The current cohort of Trail Ambassadors includes a dozen teens in ninth through 11th grades. On Tuesdays in October through May, they focus on “everything environmental,” Lopez says. On Thursdays, they focus on youth development, including lessons on advocacy, public speaking, environmental justice and issues such as redlining. In the summer, they are offered a job where they practice what they learned by engaging the community. And for a week in the summer, they go camping along the Delaware River in the Poconos. Thanks to funding from the William Penn Foundation, they get stipends that change between the school year and the summer.
“This year, our model is using nature to offset some of the violence in our community,” Lopez says. “We’re trying to change the narrative of what parks and recreation really looks like. In the inner city, a lot of times, when you go to a park, it’s just concrete, swings, slides and basketball courts. But if you go to Valley Garden Park in Greenville, you’re able to lie down in the grass and look up at the clouds.”
Accomplishments Throughout
The Ambassadors pass along such narratives in several ways. One way has been to help create a pollinator garden and outdoor classroom at Haynes Park for the students at Harlan Elementary school in northeast Wilmington. “It’s been two years in the making, and it’s been really cool to see the teens taking ownership,” Lopez says, pointing out that it has included a practical lesson in navigating bureaucracy.
They have helped to create another pollinator garden at the DuPont Environmental Education Center and stormwater runoff drains for a new garden at Faith City Church for the Emmanuel Dinning Hall.
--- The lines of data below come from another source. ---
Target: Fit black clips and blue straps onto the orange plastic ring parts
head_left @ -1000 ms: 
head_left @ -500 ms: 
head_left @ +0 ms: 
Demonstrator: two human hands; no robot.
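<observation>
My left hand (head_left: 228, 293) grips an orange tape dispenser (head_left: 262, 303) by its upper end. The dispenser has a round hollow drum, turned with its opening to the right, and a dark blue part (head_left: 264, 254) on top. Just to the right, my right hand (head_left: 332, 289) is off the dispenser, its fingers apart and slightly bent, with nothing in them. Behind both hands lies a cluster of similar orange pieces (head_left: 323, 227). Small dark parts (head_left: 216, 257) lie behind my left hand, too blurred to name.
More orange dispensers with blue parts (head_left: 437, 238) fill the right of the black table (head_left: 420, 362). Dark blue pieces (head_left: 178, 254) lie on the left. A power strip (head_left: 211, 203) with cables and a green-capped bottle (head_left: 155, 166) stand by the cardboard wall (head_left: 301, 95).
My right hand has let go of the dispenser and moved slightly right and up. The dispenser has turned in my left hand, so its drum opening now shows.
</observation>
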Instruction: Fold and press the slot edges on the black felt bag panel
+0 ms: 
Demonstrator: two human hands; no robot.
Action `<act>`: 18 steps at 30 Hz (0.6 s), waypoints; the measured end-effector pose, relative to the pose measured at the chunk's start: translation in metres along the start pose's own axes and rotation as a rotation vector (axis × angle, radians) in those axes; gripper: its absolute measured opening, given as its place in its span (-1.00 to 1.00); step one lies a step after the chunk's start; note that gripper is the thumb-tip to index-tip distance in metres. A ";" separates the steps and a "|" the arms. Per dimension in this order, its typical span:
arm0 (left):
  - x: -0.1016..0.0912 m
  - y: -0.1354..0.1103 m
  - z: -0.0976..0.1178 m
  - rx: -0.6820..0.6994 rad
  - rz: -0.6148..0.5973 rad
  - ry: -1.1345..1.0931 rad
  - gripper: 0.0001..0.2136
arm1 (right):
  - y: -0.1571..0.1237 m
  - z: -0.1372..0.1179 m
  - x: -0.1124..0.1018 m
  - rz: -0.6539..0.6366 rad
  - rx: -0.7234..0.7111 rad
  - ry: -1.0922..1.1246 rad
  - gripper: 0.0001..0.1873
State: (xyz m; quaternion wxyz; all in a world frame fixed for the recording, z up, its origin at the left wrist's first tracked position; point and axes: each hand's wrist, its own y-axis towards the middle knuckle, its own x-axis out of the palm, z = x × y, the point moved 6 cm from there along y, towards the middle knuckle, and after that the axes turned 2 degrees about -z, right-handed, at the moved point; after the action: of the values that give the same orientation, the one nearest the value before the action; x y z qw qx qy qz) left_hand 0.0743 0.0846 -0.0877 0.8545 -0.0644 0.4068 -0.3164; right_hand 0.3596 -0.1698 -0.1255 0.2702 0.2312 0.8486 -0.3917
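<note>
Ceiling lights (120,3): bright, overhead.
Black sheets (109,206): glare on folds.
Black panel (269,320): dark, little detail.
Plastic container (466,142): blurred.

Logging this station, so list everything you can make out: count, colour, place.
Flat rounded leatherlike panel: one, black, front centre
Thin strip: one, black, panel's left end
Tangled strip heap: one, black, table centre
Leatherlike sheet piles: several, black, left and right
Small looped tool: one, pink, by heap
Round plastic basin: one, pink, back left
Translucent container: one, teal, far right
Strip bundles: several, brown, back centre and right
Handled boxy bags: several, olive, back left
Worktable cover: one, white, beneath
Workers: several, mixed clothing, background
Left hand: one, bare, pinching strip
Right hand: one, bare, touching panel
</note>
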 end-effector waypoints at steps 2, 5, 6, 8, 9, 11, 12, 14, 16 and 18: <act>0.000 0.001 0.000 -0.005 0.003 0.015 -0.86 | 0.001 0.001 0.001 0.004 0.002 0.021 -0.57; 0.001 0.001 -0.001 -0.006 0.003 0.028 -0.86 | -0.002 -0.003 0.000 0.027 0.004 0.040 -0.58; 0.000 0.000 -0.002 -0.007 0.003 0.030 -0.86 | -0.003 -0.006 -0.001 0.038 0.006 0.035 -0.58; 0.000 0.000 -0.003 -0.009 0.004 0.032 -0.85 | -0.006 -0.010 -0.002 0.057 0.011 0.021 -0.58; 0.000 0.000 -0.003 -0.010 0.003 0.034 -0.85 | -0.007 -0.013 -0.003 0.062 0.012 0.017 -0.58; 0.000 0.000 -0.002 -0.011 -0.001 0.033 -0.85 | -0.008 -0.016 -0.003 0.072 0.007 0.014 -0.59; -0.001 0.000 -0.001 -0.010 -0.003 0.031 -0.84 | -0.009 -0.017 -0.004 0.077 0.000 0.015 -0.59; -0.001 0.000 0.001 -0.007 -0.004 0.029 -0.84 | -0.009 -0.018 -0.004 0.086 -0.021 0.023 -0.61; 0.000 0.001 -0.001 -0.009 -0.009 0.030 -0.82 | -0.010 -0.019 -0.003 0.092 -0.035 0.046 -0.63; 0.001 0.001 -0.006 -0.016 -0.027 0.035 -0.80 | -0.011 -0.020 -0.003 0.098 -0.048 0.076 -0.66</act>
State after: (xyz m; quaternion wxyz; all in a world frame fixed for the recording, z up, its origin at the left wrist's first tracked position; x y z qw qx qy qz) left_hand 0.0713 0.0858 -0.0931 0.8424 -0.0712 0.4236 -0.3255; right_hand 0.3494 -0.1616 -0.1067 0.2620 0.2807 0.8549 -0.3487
One Saturday a month during the school year, they clean up the marsh as part of their DEEC Day of Service. They also clean debris from Southbridge Wetland Park, and they’re often out and about, engaging people about the environment at parks, through other community organizations such as West Side Grows and at events like Open Streets, a series of block parties in Wilmington, when the city closes parts of various streets for community celebrations. Everywhere they go the youth introduce people to their local outdoor opportunities including trails, waterways and environmental centers.
The Ambassadors also develop their leadership skills by helping to evaluate future participants. “Current trail ambassadors conduct the interviews, then we as a group select who we would like to bring on,” Lopez says. That’s all part of the group’s youth-led core. “We call it a democratic workplace, where we vote on everything.”
Prospective ambassadors are nominated by teachers and school counselors and are sought out at events and through social media. In addition to their time and energy, they are also expected to be responsible, dependable, flexible and patient–all admirable traits at school, in the workforce, in the community, and in life–and to be able to ride a bike and paddle a kayak or canoe or be willing to learn.
“These programs are very important because there aren’t a lot of Brown and Black folks in the environmental space,” Lopez says. “We’re trying to create the next generation of caretakers.”